Malgré quelques bosses à la tête, le caméraman Alejandro Hernandez a eu de la chance, comme ses trois confrères enlevés avec lui par les hommes d'un des plus grands cartels mexicains de la drogue: ils ont été libérés vivants.

L'enlèvement de ces journalistes, le 26 juillet, a été d'autant plus médiatisé que deux d'entre eux travaillaient pour Televisa, le premier groupe mondial de communication hispanophone, et un autre pour la chaîne de télévision Milenio, émanation du quotidien national du même nom.

Il a constitué aussi une opération de communication particulièrement étudiée de la part des ravisseurs, qui avaient un message à faire passer et y sont parvenus.

Les quatre journalistes avaient couvert l'arrestation de la directrice d'une prison accusée de laisser sortir des détenus responsables de règlements de comptes à l'extérieur, et notamment d'un récent massacre de 17 jeunes gens au cours d'une fête.
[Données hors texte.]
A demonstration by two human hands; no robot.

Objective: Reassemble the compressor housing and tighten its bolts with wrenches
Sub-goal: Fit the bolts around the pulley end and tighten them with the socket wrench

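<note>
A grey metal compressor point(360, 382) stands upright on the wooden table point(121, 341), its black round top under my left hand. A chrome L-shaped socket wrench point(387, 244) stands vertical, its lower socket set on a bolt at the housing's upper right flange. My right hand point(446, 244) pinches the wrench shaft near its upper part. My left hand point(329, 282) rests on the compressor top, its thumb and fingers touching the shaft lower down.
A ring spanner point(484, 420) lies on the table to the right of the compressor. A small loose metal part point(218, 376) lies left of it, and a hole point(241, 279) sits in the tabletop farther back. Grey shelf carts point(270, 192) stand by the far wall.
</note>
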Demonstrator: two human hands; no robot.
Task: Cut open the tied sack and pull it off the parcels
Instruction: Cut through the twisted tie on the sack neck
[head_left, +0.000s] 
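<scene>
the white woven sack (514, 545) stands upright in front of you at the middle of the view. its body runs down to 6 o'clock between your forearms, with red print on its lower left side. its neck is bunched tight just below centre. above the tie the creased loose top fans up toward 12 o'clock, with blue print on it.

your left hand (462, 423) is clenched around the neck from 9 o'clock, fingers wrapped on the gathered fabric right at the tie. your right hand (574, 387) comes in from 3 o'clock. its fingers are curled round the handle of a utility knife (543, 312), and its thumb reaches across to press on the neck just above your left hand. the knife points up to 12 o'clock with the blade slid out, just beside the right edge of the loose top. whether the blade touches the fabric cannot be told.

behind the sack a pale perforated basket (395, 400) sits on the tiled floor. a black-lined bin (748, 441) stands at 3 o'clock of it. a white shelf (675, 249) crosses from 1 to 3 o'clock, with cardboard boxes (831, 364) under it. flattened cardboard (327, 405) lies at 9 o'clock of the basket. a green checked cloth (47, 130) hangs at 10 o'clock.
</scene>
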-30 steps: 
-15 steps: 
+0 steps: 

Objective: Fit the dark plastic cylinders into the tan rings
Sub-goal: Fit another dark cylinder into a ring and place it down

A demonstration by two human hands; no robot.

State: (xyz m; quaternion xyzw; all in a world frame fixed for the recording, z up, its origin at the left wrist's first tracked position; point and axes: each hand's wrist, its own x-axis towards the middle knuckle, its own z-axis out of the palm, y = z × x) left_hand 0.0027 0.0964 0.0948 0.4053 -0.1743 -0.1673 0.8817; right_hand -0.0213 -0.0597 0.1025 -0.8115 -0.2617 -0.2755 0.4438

Dans une vidéo à l'origine de l'arrestation, un policier accusait le puissant cartel de Sinaloa. En réponse, celui-ci avait enlevé les journalistes en exigeant de leurs médias la diffusion de vidéos dénonçant au contraire leurs rivaux, les «Zetas». Milenio a accepté.

Mais sur le terrain, c'est sur les journalistes eux-mêmes que les trafiquants font pression, et s'ils sont enlevés, ils s'en sortent rarement vivants. Surtout à la frontière des États-Unis, où se concentre la «guerre des cartels» pour la maîtrise du trafic.

Conséquence, de plus en plus de journalistes quittent la profession, ou le pays. Ils craignent pour leur vie et celle de leur famille.

«Chaque jour, les zones de silence s'élargissent», déplore Balbina Flores, de l'association Reporters sans frontières.

«À eux, comme aux policiers ou aux magistrats, les cartels proposent "la plata o el plomo" (l'argent ou le plomb)», déclare à l'AFP un spécialiste étranger de la sécurité.

Ils exigent le silence sur leurs actes, ou au contraire une médiatisation pour intimider leurs rivaux et terroriser la population. Ils rivalisent pour cela en décapitations et massacres spectaculaires.

Journaliste, au Mexique, est un métier très dangereux: plus de 30 tués ou disparus, selon le Comité pour la protection des journalistes (CPJ), depuis décembre 2006, quand Felipe Calderon, dès son arrivée à la présidence, a déclaré la guerre aux cartels.

Les journalistes sont des victimes collatérales des affrontements entre cartels ou contre l'armée et la police. Un conflit qui a déjà coûté 25.000 morts sous le gouvernement Calderon.

Ils «sont enlevés ou tués par des hommes de main des barons du crime dont les partenaires, maires, gouverneurs, députés ou autres dirigeants, font tout pour éviter la moindre enquête», accuse le chroniqueur Ricardo Aleman dans le quotidien national indépendant El Universal.

Il n'est pas le seul à être choqué: les Nations Unies et l'Organisation des États américains (OEA) préparent en août une mission d'enquête conjointe sur la liberté d'expression au Mexique.

Le gouvernement a créé voici quatre ans le poste de procureur chargé de la protection des journalistes, mais son manque d'efficacité est largement dénoncé dans les médias.

L'AFP a demandé à interviewer le titulaire actuel, Gustavo Salas, mais a essuyé un refus, et un projet de loi proposant que les attaques contre la liberté d'expression soient élevées au rang de crime fédéral attend depuis des mois au Parlement.

«C'est clair, il y a un manque de volonté politique», commente Carlos Lauria, du CPJ. «Cela devrait être une priorité pour le Parlement et pour le gouvernement, c'est une très grosse crise», ajoute-t-il.